The new satellite-based ERP system will replace the current 23-year-old system, which LTA previously said was reaching the end of its operational life.
It will have more features than the current one.
Besides providing information on ERP charging locations and rates, the OBU will provide information such as real-time road traffic updates as well as locations of nearby school zones and Silver Zones, LTA had said.
The killer application of the new system is its ability to charge for distance travelled. LTA, however, had indicated earlier that this function would not be rolled out initially.
But Deputy Prime Minister Heng Swee Keat announced last year that the distance-charging function was still "several years away".
In a joint press release with system contractors NCS and Mitsubishi Heavy Industries, LTA explained that the pandemic had boosted global demand for microchips.
More people bought electronic devices to work or study from home. Lockdowns also led to the suspension of operations in major semiconductor foundries across multiple countries.
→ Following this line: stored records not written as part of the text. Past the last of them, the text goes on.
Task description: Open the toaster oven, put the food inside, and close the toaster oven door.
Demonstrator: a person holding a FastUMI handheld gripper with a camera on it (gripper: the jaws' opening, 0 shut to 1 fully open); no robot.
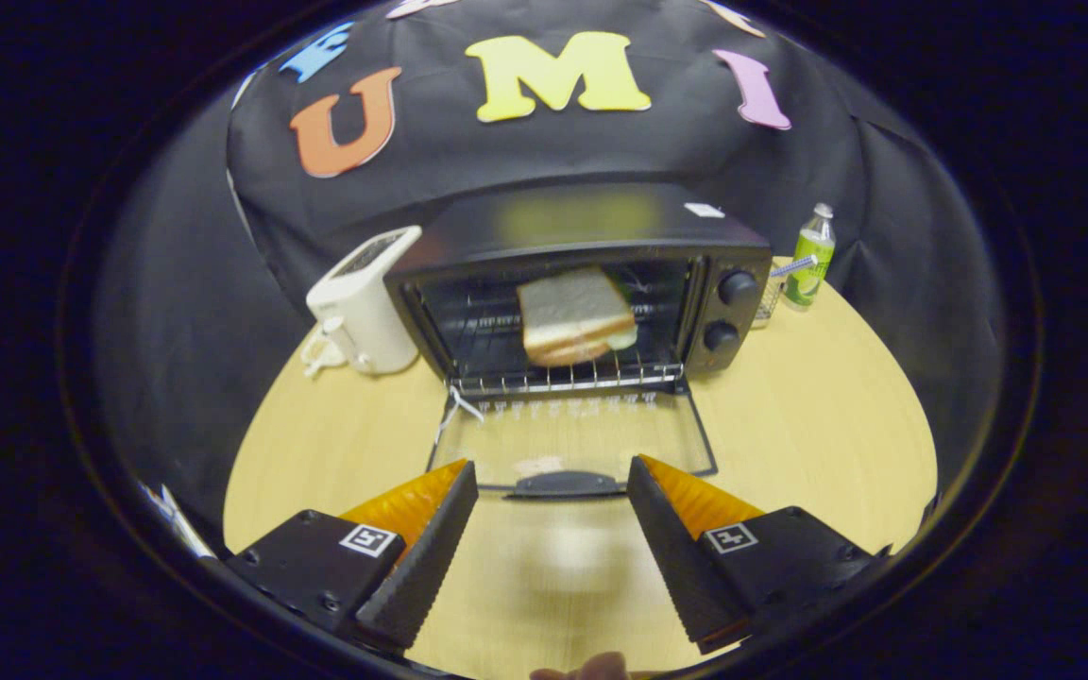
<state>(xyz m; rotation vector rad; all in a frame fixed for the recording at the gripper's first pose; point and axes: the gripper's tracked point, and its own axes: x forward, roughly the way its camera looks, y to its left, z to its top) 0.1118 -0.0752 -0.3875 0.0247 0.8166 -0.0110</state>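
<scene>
A black toaster oven (591, 250) stands on the round wooden table (808, 444) with its glass door (572, 439) folded down flat toward me. A sandwich of white bread (574, 316) lies on the wire rack (568, 378) inside the oven. The door's dark handle (565, 484) sits just ahead of my fingers, level with their tips. My gripper (552, 491) is open, with nothing between its fingers, and both fingers hover over the table in front of the door.
A white pop-up toaster (365, 302) stands left of the oven. A clear bottle with a green label (810, 257) stands right of it near a small wire basket (769, 300). Two knobs (731, 312) are on the oven's right panel. A fingertip (591, 669) shows below the gripper.
</scene>
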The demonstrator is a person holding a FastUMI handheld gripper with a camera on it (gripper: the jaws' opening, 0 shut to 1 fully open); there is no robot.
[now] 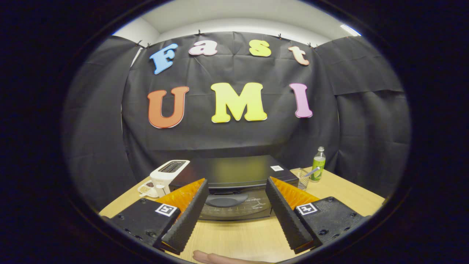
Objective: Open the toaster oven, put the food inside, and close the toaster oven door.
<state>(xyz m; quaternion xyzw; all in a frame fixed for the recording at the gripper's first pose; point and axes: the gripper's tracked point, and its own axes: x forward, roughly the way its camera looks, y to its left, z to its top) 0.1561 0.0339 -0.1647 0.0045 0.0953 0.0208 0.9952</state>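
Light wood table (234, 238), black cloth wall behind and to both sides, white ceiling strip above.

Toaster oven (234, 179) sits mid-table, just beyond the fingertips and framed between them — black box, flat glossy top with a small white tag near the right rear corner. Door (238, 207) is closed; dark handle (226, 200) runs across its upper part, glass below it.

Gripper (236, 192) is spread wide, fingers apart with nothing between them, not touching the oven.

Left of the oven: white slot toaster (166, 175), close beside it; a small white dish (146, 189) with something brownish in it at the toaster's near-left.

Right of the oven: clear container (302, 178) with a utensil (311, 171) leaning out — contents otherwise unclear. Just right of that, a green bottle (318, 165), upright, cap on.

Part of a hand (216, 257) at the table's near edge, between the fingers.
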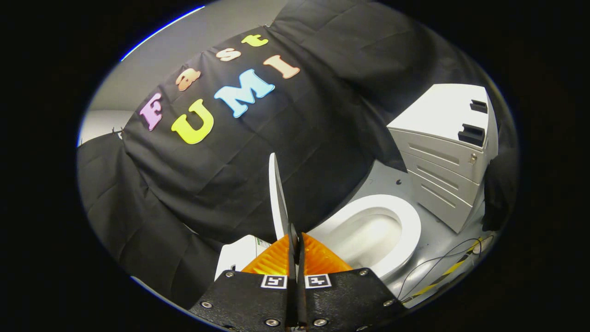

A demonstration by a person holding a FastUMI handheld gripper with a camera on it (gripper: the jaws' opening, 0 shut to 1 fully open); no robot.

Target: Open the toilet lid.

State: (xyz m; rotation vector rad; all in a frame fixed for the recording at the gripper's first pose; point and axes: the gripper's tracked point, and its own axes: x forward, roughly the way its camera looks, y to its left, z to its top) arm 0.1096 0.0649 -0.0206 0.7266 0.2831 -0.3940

LTA said this "severely impacted the production of electronic devices across multiple sectors, from consumer electronics to industrial machines and automotive".
LTA chief executive Ng Lang said: "We would like to seek motorists' understanding as we work closely with our partners to resolve the production challenges brought on by Covid-19.
"Our priority is to ensure that the installation exercise proceeds smoothly. We will give ample notice to motorists and the motor vehicle industry ahead of the installation exercise."
But motorists are in no particular hurry to switch to the new system.
Business consultant Albert Lee, 62, said: "I am relieved, since I can't be sure that with the new system, other car-related taxes will be tweaked eventually in favour of distance-based charges.
"Logically, with distance-based pricing, other charges should be reduced. We should not be penalised for ownership, but for usage."
Freelance motoring writer Wong Kai Yi, 32, said: "It is a good thing that the system is delayed.
"Hopefully, the time extension means the authorities can rethink the design of the new on-board unit, which looks cumbersome."
In response, LTA said it is also studying whether information from the OBU can be transmitted and displayed on smartphones.
"We will be engaging the industry on the possible ways to implement this option," a spokesman added.
However, The Straits Times understands that the OBU will still have to be installed somewhere in the vehicle even if the smartphone option proves to be feasible.